I'm really not sure what you're doing, but my experience is that all my networks services binding to explicit interface addresses failed, and they were started correctly after I added the network-waiter target I posted over in the other thread. There are two problems at work here, one is that the network initscript is broken for a long time (see my bug report at https://bugzilla.redhat.com/show_bug.cgi?id=782042) and the other is that the network target is not defined to be only reached when all network interfaces are up. That's what network-online.target is supposed to accomplish.
Corinna
On 17/07/14 20:28, Corinna Vinschen wrote:
boot, it doesn't respond to clients resolution requests until I manually restart the service after boot. I'll look a bit deeper into that one too and consider a bug report.
I already reported the bind problem yesterday:
https://bugzilla.redhat.com/show_bug.cgi?id=1119815
Have a look at the tracker bug https://bugzilla.redhat.com/show_bug.cgi?id=1119787
It contains a list of dependent bug reports. The current list contains bug reports against bind, dovecot, ejabberd, openssh, postfix, radicale, and even an old bug report of mine against the initscripts network service.
No worries. I've applied the fix to named. Dovecot and OpenSSH are working fine for me at the moment but if that changes I'll fix those up too.

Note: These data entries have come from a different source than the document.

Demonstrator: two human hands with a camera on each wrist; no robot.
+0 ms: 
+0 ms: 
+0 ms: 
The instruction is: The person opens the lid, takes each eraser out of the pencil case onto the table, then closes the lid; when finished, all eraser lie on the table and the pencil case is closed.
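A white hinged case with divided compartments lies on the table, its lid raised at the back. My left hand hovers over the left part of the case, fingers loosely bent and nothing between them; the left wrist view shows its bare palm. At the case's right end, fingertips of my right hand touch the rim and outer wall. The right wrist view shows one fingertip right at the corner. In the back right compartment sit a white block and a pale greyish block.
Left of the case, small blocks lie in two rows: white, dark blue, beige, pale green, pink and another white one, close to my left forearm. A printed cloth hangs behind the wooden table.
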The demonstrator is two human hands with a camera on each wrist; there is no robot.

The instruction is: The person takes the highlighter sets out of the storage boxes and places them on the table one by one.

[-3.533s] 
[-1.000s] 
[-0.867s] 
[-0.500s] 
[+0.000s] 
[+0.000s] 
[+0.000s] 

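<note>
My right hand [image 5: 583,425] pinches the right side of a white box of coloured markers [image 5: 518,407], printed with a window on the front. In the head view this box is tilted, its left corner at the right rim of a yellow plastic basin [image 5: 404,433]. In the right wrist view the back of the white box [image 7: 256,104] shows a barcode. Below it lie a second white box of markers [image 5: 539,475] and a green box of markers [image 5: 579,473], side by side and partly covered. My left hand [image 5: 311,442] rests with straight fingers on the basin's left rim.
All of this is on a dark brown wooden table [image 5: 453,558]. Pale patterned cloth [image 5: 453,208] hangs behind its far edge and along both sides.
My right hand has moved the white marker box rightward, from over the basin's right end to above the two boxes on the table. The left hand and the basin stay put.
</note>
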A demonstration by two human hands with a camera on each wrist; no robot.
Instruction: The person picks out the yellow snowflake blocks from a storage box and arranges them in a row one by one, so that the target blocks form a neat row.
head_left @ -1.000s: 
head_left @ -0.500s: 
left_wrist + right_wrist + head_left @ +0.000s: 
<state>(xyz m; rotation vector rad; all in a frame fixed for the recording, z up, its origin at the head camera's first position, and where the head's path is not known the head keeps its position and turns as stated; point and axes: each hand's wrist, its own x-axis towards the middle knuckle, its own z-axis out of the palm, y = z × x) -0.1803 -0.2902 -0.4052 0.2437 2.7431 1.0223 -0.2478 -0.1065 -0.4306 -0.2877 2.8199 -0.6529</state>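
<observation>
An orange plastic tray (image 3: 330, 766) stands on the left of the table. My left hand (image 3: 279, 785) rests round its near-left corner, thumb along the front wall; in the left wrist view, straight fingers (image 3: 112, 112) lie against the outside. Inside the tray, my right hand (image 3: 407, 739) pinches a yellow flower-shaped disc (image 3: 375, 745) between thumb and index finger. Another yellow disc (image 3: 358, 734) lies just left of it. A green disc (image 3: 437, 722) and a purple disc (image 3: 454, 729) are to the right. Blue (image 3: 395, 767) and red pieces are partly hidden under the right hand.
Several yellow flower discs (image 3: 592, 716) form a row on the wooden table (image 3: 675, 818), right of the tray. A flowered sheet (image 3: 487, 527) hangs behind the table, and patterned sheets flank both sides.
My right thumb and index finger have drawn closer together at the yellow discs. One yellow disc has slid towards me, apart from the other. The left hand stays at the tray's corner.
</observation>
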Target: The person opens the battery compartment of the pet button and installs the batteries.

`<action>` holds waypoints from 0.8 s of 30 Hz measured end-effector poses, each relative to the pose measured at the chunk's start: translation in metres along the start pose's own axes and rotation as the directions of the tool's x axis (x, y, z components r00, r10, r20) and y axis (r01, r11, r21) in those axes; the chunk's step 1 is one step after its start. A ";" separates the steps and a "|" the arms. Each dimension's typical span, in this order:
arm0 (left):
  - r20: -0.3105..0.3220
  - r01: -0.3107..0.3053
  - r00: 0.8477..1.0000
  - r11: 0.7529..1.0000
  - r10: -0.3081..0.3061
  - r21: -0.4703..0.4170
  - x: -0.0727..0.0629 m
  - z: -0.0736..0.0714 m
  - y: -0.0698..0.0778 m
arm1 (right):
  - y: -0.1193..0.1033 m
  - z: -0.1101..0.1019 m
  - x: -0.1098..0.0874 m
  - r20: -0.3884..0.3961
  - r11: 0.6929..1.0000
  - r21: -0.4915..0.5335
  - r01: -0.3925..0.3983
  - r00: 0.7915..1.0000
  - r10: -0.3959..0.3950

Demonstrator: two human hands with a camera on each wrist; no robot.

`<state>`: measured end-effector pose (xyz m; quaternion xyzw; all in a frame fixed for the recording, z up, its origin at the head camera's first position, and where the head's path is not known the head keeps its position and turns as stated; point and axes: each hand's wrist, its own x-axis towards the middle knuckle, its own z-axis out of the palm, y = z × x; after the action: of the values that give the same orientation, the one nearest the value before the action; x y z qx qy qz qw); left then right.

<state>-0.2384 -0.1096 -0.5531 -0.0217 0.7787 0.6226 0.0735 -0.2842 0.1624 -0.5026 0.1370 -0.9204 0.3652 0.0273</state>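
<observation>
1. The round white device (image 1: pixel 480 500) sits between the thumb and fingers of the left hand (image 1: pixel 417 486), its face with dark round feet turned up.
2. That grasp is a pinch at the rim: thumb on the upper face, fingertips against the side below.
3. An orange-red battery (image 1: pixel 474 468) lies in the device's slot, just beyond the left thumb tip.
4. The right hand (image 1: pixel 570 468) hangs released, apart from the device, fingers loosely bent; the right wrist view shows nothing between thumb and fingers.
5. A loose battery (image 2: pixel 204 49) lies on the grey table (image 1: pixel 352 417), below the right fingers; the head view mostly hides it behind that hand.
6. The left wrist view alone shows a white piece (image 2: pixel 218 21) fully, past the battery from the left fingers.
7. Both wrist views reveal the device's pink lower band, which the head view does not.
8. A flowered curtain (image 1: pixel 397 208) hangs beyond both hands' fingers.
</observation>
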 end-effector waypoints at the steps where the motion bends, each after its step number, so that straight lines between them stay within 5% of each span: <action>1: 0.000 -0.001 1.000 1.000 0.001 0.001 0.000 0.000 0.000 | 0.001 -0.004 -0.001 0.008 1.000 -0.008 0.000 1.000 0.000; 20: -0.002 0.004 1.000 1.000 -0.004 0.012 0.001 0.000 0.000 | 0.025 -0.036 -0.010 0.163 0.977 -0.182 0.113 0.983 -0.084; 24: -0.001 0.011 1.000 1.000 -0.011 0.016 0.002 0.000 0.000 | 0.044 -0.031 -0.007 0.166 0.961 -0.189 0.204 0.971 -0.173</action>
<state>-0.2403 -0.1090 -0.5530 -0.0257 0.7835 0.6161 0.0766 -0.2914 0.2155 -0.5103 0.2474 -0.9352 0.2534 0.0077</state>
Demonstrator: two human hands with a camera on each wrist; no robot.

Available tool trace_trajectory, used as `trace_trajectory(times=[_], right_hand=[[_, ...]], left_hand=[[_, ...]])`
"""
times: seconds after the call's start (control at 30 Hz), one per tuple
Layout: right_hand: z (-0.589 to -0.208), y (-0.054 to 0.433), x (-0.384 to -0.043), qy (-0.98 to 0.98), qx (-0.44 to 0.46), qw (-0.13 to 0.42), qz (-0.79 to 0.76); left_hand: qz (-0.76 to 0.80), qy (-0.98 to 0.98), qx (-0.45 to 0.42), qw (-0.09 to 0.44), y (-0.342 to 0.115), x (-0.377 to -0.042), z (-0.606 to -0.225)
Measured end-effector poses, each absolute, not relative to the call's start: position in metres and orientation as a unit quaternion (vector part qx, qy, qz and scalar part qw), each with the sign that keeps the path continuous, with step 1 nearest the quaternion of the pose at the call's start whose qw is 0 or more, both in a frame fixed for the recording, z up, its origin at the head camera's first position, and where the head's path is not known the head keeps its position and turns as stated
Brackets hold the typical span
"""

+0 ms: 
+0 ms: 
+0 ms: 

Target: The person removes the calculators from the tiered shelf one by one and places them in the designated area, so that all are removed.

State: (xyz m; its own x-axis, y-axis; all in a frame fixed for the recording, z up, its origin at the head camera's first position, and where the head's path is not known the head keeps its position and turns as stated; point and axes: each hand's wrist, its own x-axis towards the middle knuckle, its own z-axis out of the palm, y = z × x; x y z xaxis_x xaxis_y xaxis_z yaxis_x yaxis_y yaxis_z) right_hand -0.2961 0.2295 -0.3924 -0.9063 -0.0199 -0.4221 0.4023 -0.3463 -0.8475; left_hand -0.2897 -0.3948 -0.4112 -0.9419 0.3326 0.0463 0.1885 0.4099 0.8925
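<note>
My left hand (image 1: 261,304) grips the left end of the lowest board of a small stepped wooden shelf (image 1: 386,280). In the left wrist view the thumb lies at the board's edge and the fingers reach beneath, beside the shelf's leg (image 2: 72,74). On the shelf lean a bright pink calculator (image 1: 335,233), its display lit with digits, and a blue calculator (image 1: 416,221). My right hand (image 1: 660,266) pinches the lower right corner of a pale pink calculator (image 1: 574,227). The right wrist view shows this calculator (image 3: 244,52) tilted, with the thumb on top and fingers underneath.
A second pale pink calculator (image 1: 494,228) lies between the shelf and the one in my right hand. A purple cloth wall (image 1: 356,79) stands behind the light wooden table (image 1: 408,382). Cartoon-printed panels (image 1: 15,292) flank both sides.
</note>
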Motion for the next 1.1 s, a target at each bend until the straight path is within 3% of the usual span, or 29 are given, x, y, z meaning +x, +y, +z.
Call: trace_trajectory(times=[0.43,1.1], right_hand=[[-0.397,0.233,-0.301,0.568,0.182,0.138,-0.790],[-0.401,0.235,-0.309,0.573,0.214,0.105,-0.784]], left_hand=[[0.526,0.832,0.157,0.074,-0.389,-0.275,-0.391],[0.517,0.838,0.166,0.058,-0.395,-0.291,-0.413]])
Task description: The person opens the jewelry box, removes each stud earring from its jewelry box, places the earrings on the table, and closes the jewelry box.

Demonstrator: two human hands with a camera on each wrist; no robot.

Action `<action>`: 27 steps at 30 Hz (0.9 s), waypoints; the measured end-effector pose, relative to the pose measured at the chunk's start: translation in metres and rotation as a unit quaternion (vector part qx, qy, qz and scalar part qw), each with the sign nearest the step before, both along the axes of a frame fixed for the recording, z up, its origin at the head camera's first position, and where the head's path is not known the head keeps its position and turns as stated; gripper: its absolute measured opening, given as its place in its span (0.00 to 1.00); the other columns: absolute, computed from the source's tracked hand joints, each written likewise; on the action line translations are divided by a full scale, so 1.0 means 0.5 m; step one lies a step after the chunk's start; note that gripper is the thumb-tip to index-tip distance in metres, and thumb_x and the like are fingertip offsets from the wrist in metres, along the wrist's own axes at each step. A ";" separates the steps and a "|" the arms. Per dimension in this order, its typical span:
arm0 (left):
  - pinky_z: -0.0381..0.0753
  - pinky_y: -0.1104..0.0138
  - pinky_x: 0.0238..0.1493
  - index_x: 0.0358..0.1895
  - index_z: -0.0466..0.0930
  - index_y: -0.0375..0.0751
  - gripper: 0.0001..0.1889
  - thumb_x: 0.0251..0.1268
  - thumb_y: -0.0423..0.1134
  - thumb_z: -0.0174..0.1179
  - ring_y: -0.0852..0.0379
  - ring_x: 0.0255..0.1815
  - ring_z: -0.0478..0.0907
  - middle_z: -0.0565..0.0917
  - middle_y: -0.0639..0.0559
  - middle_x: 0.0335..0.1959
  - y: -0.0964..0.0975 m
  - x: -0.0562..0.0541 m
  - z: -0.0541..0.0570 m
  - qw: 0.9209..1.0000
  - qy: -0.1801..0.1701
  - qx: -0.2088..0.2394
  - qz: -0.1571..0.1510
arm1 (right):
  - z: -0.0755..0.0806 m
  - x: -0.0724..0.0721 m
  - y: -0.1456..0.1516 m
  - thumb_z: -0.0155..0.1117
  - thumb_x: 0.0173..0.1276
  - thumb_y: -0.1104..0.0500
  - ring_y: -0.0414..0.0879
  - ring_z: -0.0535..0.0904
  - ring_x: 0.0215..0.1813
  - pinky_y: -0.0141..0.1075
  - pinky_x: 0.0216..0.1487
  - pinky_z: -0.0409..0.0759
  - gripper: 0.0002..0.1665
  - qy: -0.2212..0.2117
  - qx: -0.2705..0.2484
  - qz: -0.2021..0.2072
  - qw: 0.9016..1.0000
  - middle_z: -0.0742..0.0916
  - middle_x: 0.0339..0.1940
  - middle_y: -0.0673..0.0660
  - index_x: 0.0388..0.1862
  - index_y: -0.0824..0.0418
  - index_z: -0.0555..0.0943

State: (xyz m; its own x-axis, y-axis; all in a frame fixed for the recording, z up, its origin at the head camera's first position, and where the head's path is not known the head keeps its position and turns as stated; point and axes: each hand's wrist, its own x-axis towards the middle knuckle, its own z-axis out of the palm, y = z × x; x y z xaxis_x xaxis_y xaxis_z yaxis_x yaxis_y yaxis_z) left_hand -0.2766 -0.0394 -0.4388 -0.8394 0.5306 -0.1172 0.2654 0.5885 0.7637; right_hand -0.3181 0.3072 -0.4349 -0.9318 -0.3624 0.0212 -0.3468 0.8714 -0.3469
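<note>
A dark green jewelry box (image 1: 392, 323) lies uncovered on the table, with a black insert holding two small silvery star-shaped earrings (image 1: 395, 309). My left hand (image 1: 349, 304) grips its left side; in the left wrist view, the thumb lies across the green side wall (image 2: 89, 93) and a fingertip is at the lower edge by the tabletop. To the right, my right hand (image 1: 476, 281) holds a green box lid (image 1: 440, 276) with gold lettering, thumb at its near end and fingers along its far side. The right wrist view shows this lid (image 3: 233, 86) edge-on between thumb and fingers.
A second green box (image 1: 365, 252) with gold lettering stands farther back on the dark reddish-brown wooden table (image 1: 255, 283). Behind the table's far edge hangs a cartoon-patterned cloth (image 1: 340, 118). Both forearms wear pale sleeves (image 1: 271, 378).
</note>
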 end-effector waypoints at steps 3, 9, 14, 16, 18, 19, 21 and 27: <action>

On 17/07/14 20:34, Sam Varshavchik wrote:
how systemd chooses, more or less, at random, the order in which to fork off services it thinks should be started at the same time; in combination with the time it takes each individual service to start.
That's the hardest thing I find to get my head around with systemd. Two very similar systems, with services configured similarly but due to timing one works (perhaps due to luck) and the other doesn't and tracking down the reason feels painful.